### Exercise directions
Copy exactly the lines from the start of the data below through the one that carries "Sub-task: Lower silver", and only those.

### Extracted entries

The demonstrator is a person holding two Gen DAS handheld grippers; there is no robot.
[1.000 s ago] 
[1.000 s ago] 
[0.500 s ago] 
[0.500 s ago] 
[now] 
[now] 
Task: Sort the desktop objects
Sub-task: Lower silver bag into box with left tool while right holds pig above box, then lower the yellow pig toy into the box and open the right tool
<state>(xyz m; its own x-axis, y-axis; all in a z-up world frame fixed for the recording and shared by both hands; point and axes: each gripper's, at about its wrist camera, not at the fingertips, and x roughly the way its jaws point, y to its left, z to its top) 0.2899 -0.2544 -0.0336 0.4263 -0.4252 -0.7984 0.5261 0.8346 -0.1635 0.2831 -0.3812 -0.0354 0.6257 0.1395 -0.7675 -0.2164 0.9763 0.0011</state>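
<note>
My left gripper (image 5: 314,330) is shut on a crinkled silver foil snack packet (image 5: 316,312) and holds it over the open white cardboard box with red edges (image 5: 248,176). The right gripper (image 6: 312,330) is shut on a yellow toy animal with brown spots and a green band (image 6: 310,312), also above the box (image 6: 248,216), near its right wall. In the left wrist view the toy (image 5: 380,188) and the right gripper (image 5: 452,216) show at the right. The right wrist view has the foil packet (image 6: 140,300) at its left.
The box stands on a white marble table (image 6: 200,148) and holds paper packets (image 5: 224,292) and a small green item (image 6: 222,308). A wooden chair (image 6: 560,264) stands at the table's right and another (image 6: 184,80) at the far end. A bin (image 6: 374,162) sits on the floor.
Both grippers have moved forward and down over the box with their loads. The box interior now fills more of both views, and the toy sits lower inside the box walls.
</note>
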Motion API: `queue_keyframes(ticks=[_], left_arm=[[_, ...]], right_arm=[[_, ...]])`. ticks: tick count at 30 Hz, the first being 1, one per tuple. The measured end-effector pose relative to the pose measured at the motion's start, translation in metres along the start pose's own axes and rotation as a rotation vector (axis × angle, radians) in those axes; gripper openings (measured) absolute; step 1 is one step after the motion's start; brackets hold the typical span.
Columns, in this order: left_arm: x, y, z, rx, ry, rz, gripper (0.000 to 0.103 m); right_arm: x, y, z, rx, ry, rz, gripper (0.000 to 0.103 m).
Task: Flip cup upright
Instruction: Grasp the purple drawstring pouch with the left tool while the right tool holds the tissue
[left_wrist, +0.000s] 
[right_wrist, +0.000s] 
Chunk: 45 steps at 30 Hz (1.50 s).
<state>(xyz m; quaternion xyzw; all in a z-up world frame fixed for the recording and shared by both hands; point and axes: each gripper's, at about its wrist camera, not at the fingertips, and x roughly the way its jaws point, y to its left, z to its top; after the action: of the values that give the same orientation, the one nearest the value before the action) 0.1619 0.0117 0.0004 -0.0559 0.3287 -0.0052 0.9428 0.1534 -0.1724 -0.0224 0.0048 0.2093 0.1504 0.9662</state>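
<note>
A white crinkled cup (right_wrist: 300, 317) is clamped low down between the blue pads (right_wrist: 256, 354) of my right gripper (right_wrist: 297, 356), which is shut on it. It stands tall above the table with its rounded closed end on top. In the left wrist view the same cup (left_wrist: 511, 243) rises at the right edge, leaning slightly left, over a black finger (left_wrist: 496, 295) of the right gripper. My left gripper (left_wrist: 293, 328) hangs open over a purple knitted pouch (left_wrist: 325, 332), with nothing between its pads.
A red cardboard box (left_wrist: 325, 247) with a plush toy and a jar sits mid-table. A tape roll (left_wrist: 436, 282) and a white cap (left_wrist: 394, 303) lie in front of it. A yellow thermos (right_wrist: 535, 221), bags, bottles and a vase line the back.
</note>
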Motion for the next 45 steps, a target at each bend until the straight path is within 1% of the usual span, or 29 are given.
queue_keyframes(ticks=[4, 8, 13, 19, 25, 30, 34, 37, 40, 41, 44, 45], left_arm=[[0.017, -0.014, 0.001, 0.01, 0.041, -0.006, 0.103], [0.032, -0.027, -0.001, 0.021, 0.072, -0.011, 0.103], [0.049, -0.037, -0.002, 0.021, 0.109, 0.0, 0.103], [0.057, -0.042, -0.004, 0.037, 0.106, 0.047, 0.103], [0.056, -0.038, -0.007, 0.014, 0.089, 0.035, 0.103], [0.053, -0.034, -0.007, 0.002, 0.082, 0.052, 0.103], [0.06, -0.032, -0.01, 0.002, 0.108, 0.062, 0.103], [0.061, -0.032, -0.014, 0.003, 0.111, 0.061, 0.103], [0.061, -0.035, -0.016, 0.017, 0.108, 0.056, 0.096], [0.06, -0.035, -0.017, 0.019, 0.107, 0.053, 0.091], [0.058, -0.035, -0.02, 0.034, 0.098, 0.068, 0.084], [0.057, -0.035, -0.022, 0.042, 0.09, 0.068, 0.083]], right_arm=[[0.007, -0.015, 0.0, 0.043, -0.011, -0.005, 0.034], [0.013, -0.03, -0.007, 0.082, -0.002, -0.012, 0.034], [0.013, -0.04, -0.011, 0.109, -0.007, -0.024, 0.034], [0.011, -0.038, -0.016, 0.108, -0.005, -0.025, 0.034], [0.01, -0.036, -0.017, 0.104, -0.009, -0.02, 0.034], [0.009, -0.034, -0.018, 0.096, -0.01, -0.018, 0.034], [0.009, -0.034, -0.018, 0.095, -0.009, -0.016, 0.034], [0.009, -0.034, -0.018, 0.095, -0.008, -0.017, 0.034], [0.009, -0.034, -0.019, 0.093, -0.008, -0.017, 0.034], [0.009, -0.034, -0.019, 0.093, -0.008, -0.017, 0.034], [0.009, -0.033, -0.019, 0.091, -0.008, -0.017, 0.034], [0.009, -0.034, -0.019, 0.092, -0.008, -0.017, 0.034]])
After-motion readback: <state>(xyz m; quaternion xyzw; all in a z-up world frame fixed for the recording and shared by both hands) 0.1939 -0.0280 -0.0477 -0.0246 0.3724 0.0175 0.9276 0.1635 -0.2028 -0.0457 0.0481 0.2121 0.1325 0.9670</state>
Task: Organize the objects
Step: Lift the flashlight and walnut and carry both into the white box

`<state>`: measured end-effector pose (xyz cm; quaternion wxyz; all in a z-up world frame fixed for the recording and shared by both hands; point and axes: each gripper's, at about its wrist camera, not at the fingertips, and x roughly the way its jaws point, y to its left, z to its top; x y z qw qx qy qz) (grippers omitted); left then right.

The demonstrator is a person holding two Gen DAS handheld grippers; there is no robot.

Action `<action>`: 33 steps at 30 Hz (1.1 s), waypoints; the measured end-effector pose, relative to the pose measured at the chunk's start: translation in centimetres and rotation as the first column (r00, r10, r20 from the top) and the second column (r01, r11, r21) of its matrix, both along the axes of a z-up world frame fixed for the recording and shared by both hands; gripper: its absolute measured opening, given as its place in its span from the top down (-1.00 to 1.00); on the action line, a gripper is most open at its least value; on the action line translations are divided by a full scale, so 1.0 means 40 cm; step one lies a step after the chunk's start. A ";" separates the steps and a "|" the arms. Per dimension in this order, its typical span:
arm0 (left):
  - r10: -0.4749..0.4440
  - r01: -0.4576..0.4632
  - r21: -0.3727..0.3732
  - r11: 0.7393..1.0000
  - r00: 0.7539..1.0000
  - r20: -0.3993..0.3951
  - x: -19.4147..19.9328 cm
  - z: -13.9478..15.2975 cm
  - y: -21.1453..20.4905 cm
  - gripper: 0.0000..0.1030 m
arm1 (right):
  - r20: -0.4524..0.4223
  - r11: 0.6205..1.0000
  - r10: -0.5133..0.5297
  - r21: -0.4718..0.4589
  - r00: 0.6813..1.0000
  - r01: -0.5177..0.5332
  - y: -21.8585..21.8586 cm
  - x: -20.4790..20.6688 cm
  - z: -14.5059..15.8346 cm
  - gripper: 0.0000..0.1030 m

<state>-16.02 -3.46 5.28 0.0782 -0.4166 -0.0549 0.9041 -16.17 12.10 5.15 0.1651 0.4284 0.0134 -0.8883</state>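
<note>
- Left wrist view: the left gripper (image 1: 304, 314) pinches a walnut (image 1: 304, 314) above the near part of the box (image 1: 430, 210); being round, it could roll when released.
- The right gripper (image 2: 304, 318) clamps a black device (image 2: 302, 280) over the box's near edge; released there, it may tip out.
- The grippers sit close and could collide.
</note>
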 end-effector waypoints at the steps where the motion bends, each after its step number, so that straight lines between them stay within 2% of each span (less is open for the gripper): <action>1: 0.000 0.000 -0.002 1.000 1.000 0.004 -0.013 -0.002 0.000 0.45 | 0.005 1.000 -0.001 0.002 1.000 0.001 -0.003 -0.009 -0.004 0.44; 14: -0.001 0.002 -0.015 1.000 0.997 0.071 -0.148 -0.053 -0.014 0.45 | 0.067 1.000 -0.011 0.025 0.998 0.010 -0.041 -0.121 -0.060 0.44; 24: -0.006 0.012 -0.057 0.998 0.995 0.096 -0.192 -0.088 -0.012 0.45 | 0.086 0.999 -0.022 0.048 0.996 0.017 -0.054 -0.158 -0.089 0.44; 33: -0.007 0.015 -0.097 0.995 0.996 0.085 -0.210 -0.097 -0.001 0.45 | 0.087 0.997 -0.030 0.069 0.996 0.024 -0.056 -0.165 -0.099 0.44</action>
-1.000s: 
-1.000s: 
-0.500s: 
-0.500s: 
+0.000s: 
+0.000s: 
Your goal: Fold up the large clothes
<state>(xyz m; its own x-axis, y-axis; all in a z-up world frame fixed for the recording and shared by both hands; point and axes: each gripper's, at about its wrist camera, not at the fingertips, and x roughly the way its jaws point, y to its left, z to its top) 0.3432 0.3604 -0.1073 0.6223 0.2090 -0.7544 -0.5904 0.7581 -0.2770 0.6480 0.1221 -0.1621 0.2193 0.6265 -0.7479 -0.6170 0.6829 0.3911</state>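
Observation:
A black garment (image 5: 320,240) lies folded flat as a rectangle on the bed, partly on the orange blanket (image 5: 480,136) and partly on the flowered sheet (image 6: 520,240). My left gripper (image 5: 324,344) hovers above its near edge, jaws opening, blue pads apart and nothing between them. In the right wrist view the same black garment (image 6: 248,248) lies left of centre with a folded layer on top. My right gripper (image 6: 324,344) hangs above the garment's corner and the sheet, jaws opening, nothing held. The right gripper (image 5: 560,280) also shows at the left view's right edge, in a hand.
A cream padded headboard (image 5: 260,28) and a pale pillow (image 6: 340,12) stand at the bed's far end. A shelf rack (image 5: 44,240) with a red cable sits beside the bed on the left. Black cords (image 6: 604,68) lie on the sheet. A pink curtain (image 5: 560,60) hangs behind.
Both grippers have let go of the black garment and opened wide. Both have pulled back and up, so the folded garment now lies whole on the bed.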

### Answer below
The demonstrator is a person holding two Gen DAS handheld grippers; there is no robot.
[1.000 s ago] 
[1.000 s ago] 
[0.500 s ago] 
[0.500 s ago] 
[now] 
[now] 
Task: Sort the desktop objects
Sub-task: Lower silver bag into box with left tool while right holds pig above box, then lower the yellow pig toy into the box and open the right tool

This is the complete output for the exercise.